● Task to complete: Check each line of the entries. Copy the ones that contain the string "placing".

Stored entries

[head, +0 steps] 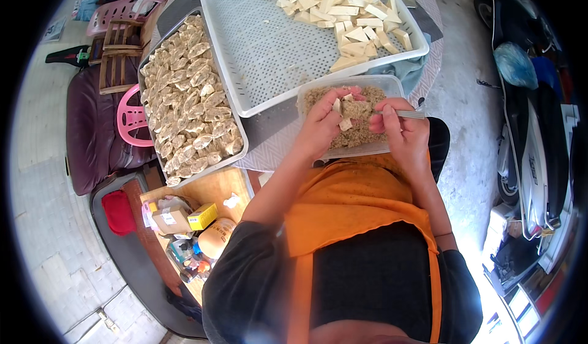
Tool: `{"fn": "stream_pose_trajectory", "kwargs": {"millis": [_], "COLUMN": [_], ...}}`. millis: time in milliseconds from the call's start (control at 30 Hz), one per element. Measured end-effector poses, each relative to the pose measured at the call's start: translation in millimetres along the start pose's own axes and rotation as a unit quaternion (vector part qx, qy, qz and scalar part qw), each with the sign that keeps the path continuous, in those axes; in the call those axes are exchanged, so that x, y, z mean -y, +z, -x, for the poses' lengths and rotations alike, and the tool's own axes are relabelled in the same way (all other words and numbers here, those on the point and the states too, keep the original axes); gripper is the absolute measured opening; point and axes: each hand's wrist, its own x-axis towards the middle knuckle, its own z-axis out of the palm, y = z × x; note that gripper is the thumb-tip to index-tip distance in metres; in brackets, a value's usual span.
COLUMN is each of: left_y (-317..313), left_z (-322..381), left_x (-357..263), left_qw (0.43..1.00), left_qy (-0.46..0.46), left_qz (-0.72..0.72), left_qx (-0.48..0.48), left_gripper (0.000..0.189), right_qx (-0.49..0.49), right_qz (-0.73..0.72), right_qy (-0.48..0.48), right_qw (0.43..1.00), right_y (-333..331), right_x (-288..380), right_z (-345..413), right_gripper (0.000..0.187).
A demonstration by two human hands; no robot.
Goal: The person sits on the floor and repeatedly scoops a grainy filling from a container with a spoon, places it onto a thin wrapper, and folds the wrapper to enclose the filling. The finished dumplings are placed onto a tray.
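Observation:
My left hand [322,119] holds a small pale tofu piece [345,124], split and partly covered with crumbly filling, over a clear plastic tub [395,84]. Brown minced filling [360,135] fills much of that tub, and something pink lies at its far side. In my right hand [398,122] is the metal handle of a utensil [413,114]; its tip meets the filling at the tofu piece. Beyond the tub, cut tofu wedges [344,10] lie heaped in a perforated white plastic tray [275,106]. A metal tray [245,137] on the left holds rows of stuffed pieces [195,100].
A round, cloth-covered table [271,146] carries the trays. At the left are a pink plastic chair [131,119] and a wooden side table [234,181] with boxes and a jar. A blue-grey cloth [409,71] lies under the white tray's corner. A parked scooter [535,160] stands at the right.

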Motion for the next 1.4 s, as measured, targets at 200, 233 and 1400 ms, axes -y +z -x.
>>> {"fn": "stream_pose_trajectory", "kwargs": {"millis": [200,233,1400], "left_y": [2.6,3.7,-2.0], "left_z": [5.5,4.9,-4.4], "left_x": [-4.4,-3.8,11.4], "left_qw": [0.997,0.993,0.992], "left_qy": [-0.012,0.004,0.004], "left_qz": [-0.070,-0.112,0.103], "left_qx": [-0.037,-0.029,-0.073], "left_gripper": [0.041,0.039,0.031], "right_qx": [0.036,0.033,-0.033], "right_qz": [0.183,0.190,-0.069], "right_qy": [-0.128,-0.129,0.044], "right_qw": [0.974,0.973,0.996], "right_y": [-0.4,1.3,12.6], "right_x": [10.8,14.2,-1.3], "right_z": [-4.5,-5.2,6.9], "right_gripper": [0.006,0.005,0.015]}}
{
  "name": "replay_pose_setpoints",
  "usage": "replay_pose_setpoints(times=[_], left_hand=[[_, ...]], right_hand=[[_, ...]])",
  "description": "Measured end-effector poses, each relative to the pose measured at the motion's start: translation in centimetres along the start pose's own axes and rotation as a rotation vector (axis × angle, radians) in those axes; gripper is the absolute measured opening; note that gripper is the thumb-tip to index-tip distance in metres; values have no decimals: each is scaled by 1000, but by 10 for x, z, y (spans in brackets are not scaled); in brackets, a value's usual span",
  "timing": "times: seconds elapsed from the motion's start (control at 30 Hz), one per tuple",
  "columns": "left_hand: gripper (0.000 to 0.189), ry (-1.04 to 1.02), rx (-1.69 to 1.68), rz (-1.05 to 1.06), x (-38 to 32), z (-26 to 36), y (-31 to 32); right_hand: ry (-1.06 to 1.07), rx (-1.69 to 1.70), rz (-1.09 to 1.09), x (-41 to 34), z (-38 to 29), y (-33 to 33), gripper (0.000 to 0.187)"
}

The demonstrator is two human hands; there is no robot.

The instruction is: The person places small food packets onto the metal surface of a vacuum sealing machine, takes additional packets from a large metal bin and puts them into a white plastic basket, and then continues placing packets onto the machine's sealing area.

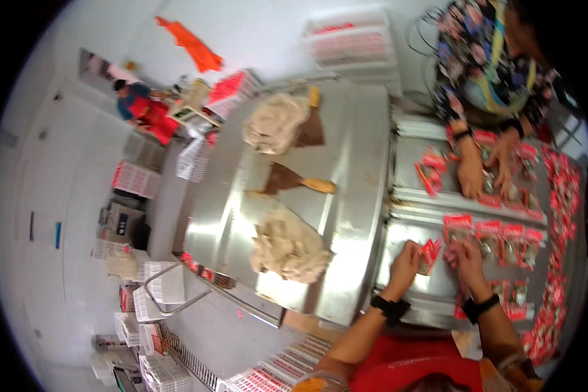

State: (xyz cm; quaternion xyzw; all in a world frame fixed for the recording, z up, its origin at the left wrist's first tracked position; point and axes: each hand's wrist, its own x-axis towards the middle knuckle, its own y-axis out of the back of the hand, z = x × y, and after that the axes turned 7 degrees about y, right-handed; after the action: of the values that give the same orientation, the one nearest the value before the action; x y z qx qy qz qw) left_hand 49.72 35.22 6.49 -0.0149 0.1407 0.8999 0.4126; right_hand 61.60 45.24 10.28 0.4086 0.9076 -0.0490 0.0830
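My left hand [404,267] grips a small red-topped clear packet [428,257] by its side, above a metal tray [397,240]. My right hand [465,259] is just right of that packet, apart from it, with its fingers bent; whether they hold anything is unclear. Beyond it, a row of similar red-topped packets [509,242] lies on the tray, their contents dark and blurred. Closer to me, more packets [514,299] lie partly behind my right wrist.
Across from me, a co-worker's hands [485,171] handle packets in a second tray [411,147]. Many red packets [558,235] line the right side. On the steel table [357,196] to the left lie two scrapers [318,184] and crumpled cloths [289,245]. Crates [284,362] stand below.
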Motion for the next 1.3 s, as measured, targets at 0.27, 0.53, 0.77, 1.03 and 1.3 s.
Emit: replay_pose_setpoints(times=[0.27,0.53,0.77,1.03,1.3], left_hand=[[8,73,-527,63,-19,10,14],[7,215,-548,196,13,-33,-13],[11,615,-683,312,37,-57,-38],[9,768,-690,386,32,-66,-49],[9,858,-648,407,51,-72,-54]], right_hand=[[-13,-3,-143,-7,-24,-43,7],[628,-631,37,46,32,-44,13],[138,-929,106,69,65,-31,21],[18,-1183,-92,81,80,-27,15],[270,-1161,14,105,93,-26,13]])
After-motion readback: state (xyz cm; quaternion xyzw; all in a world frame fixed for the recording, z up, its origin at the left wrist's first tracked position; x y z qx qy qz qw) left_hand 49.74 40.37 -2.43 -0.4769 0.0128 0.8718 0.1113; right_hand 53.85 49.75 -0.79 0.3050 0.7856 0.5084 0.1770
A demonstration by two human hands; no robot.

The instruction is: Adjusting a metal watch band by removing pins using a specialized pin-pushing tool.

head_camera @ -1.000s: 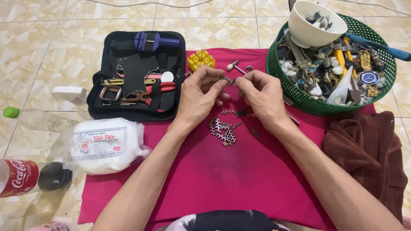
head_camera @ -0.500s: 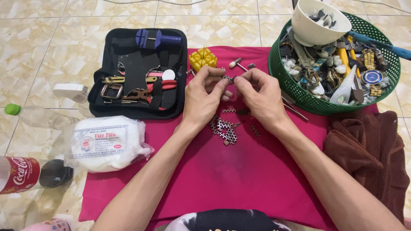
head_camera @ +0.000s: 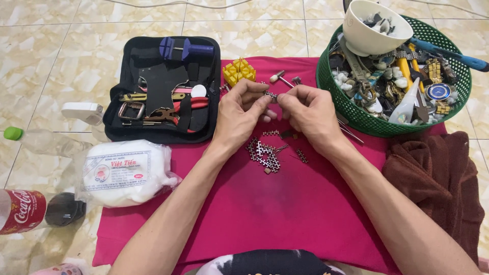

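At frame centre, left hand [head_camera: 239, 114] and right hand [head_camera: 310, 112] pinch one small metal link [head_camera: 270, 95] between closed fingertips — raised over the pink cloth [head_camera: 285, 203], likely for close viewing.

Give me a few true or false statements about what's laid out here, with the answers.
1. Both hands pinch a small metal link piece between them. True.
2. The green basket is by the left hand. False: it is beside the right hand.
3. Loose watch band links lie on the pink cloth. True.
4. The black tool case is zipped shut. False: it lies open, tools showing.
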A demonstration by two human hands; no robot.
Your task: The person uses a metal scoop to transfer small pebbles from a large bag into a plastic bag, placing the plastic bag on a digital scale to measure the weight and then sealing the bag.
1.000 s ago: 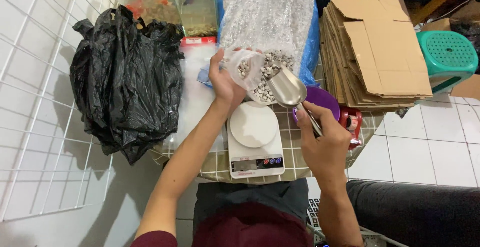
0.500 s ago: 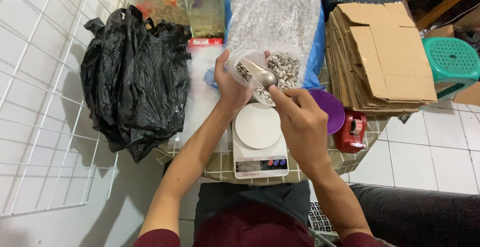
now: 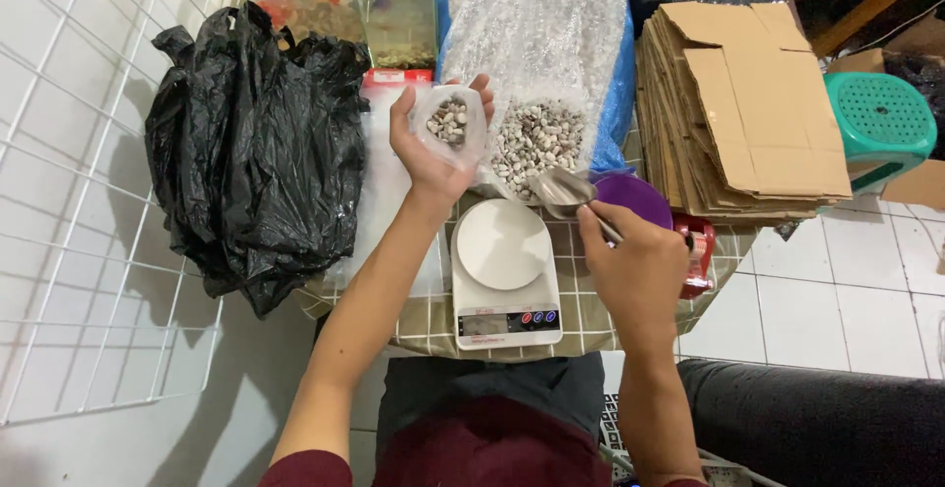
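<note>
left hand (image 3: 430,147) cups a small clear bag (image 3: 451,123) of pebbles w/ its grip holding the mouth open, right hand (image 3: 640,270) pinches the metal scoop (image 3: 563,192) handle by the big pebble sack (image 3: 541,142) above the scale (image 3: 504,275), imo best to keep the bag upright n scoop small.

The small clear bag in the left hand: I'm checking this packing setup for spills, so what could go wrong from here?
The small clear bag sits loosely in the left hand, mouth open and part full of pebbles; a tilt could tip them onto the table. The right hand holds a metal scoop just above the edge of the white scale, so dropped stones might bounce off its plate. The big pebble sack lies open at the table edge.
</note>
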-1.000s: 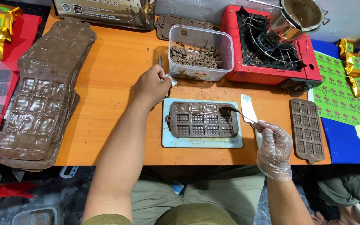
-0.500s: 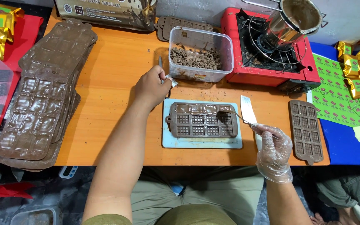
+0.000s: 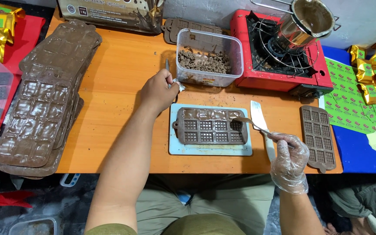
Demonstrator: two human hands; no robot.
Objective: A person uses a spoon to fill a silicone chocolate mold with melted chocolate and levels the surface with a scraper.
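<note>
R hand (image 3: 289, 153), in a clear plastic glove, is closed on the handle of a spoon (image 3: 250, 123); the spoon bowl reaches up-left from the hand and sits over the right end of the brown chocolate mould (image 3: 209, 126). The mould lies flat on a pale blue board (image 3: 209, 149) on the orange tabletop (image 3: 118, 87), just left of the R hand and just below-right of the L hand. L hand (image 3: 157, 90), bare, is closed round a small crumpled silvery thing (image 3: 178, 85), can't tell what, w/ a thin metal handle (image 3: 167, 65) showing just above the hand. Clear plastic tub (image 3: 209, 56) of chocolate bits stands just right of the L hand, above the mould. White spatula (image 3: 260, 119) lies on the tabletop beside the board, passing under the spoon near the R hand. An empty brown mould (image 3: 318, 137) lies just right of the R hand. Red gas stove (image 3: 283, 65) w/ a metal pot (image 3: 305, 21) is up beyond the R hand. Stack of filled moulds (image 3: 44, 95) lies well left of the L hand.
</note>
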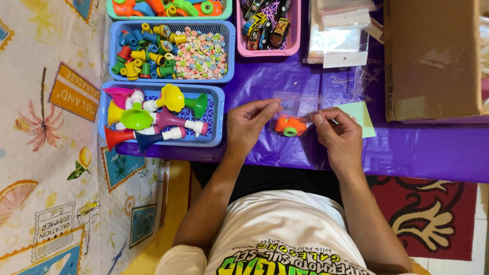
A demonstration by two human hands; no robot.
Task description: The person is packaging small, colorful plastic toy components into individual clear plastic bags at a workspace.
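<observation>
A small clear plastic bag (293, 102) lies on the purple table cover (433, 153) between my hands. Inside it sits an orange toy camera (289, 126) with a green lens. My left hand (248, 125) pinches the bag's left edge with fingers and thumb. My right hand (338, 137) grips the bag's right edge, close beside the toy. A pale green card (360, 116) lies partly under my right hand.
Left of my hands a blue basket (218, 119) holds several coloured toy trumpets. Behind it another blue basket (230, 51) holds whistles and small pastel pieces. A pink basket (293, 48) has toy cars. Clear bags (338, 35) are stacked beside a cardboard box (433, 56).
</observation>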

● Your solution:
The instruction is: The person places small food packets onto the metal surface of a vacuum sealing machine, takes additional packets from a large metal bin and puts them into a white plastic basket, and then continues placing packets onto the machine's sealing area.
Your task: The person uses a metal scoop to transfer small pebbles from a large bag into a plastic bag, placing the plastic bag on a digital scale to measure the weight and then sealing the bag.

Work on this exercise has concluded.